Not Philosophy
With L hour when L information goes suddenly more quickly than the time of the reflexion, let us delay us here on a selection of philosophical texts and their contemporary lighting.
Let us take time to think our engagements.
Here an extract of the Bases of the metaphysics of manners D Emmanuel Kant (2nd section, translated L German by Victor Delbos starting from L edition of 1792, Nathan, Paris, 1989, p. 56-60).
“But supposed that there is something whose existence in oneself has an absolute value, something which, like end in itself, could be a principle of determined laws, it is then in that and that only that would be the principle of a possible categorical imperative, i.e. of a practical law. However I say; the man, and in general any be reasonable, exist like end in itself, and not simply like means whose such or such will can use with its liking; in all its actions, as well in those which relate to it itself as in those which relate to other be reasonable, it must always be regarded at the same time as end. All the objects of the inclinations have only one conditional value; because if the inclinations and the needs which derive from it did not exist, their object would be without value.
But the same inclinations, like sources of the need, have if little an absolute value which gives them the right to be desired for themselves, that, well rather, in being fully freed must be the universal wish of any be reasonable. Thus the value of all the objects to be acquired by our action is always conditional.
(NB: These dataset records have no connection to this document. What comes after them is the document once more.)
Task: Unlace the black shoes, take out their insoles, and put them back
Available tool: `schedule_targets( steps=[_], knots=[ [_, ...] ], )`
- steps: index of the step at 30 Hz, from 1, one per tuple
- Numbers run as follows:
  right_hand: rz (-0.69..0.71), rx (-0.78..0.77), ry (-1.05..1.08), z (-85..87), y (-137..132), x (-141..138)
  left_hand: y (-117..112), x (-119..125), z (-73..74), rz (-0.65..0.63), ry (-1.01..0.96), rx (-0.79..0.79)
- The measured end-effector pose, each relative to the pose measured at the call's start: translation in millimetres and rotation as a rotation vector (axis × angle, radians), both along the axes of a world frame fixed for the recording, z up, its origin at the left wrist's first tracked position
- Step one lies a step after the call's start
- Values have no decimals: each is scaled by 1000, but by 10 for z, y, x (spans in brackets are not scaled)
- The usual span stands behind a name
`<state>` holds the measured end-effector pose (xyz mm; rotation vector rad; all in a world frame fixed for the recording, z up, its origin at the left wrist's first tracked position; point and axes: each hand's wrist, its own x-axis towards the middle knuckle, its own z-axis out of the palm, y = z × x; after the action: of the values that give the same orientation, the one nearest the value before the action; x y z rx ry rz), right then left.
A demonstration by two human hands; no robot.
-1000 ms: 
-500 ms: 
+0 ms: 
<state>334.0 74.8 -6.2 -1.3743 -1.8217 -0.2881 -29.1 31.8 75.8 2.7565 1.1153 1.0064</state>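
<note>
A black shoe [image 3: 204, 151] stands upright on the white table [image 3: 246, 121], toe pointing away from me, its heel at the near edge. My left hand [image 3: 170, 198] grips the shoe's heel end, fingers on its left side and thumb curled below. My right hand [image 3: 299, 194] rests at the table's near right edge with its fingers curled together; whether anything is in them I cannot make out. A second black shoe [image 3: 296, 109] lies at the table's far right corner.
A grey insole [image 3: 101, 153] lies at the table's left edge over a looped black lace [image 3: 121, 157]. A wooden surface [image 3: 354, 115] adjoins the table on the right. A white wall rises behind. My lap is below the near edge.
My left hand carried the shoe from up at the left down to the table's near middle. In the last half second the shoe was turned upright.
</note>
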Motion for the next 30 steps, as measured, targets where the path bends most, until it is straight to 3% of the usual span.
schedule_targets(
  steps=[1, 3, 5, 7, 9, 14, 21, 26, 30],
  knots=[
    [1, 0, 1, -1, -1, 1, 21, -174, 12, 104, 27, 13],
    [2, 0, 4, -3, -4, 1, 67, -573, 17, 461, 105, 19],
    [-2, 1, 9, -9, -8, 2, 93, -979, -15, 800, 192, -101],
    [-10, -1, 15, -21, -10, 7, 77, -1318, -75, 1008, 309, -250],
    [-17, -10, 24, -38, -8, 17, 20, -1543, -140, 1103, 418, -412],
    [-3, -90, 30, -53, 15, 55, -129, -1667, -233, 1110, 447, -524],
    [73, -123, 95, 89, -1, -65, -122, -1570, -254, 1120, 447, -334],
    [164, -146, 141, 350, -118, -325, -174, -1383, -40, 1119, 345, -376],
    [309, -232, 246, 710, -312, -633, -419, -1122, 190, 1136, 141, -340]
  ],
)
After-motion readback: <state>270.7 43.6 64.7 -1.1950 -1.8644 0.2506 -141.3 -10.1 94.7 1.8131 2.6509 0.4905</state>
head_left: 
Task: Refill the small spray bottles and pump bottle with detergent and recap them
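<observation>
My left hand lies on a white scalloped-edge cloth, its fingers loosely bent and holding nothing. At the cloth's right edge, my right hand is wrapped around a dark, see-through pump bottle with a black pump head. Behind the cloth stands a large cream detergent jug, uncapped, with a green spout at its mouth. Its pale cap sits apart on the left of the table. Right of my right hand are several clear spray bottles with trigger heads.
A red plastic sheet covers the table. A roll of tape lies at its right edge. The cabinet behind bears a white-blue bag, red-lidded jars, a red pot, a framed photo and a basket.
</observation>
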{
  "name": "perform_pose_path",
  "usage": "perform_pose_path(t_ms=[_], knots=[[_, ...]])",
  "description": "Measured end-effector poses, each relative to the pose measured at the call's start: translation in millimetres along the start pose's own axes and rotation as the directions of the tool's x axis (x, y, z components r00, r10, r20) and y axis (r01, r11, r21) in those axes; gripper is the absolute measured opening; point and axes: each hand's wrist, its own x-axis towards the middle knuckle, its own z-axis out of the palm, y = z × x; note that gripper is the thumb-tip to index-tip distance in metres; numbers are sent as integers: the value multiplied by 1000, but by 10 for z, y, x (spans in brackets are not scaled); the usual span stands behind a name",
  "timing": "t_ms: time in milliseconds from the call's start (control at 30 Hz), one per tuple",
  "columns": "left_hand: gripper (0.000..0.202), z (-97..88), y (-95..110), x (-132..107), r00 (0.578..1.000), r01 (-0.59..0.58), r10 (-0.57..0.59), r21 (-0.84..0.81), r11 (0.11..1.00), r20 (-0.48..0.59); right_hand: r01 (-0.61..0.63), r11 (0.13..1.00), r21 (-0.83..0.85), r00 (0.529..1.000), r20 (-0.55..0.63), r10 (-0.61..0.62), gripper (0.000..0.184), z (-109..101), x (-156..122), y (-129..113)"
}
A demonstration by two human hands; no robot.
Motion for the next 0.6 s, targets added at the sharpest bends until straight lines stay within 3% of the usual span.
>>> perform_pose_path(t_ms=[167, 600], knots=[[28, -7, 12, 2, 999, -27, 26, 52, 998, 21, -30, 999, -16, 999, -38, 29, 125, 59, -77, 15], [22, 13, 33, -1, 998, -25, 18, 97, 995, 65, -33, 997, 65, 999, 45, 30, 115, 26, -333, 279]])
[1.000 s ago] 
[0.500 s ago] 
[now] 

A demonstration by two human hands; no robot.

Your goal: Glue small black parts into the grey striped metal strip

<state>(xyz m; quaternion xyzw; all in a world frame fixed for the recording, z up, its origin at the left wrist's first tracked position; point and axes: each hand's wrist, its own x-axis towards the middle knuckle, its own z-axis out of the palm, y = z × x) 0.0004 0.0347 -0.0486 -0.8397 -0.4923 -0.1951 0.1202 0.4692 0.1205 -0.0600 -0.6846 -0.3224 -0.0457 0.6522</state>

The beings whose existence depends, to tell the truth, not of our will, but of nature, do not have however, when they are beings deprived of reason, that a relative value, that of means, and for this reason they are named things; on the contrary, the be reasonable are called people, because their nature already indicates them like ends in itself, i.e. as something which cannot be employed simply like means, something which consequently limits of as much any faculty to act as good seems to us (and which is an object of respect). These are thus not there simply subjective ends, whose existence, like effect of our action, has a value for us: they are objective ends, i.e. things whose existence is an end in oneself, and even an end such as it can be replaced by no other, with the service of which the objective ends should be put, simply like means. Without that, indeed, one could never find nothing which had an absolute value. But if any value were conditional, and consequently fixes quotas for, it would be completely impossible to find for the reason a supreme practical principle.
If thus there must be a supreme principle practical, and in comparison with the human will a categorical imperative, one needs that it is such as, by the representation of what, being an end in itself, is necessarily an end for any man, it constitutes an objective principle of the will, which consequently he can be used as universal practical law. Here the base of this principle: reasonable nature exists like end in itself. The man represents his own existence necessarily thus; it is thus in this direction a subjective principle of human actions.
But any other be reasonable presents its existence also thus, consequently same rational principle which is also worth for me; it is thus at the same time an objective principle from which must be able to be deduced, like supreme practical principle, all the laws of the will. The requirement will be thus this one: Acted so that you as well treat humanity in your person as in the person of very other always at the same time like an end, and never simply like a means.”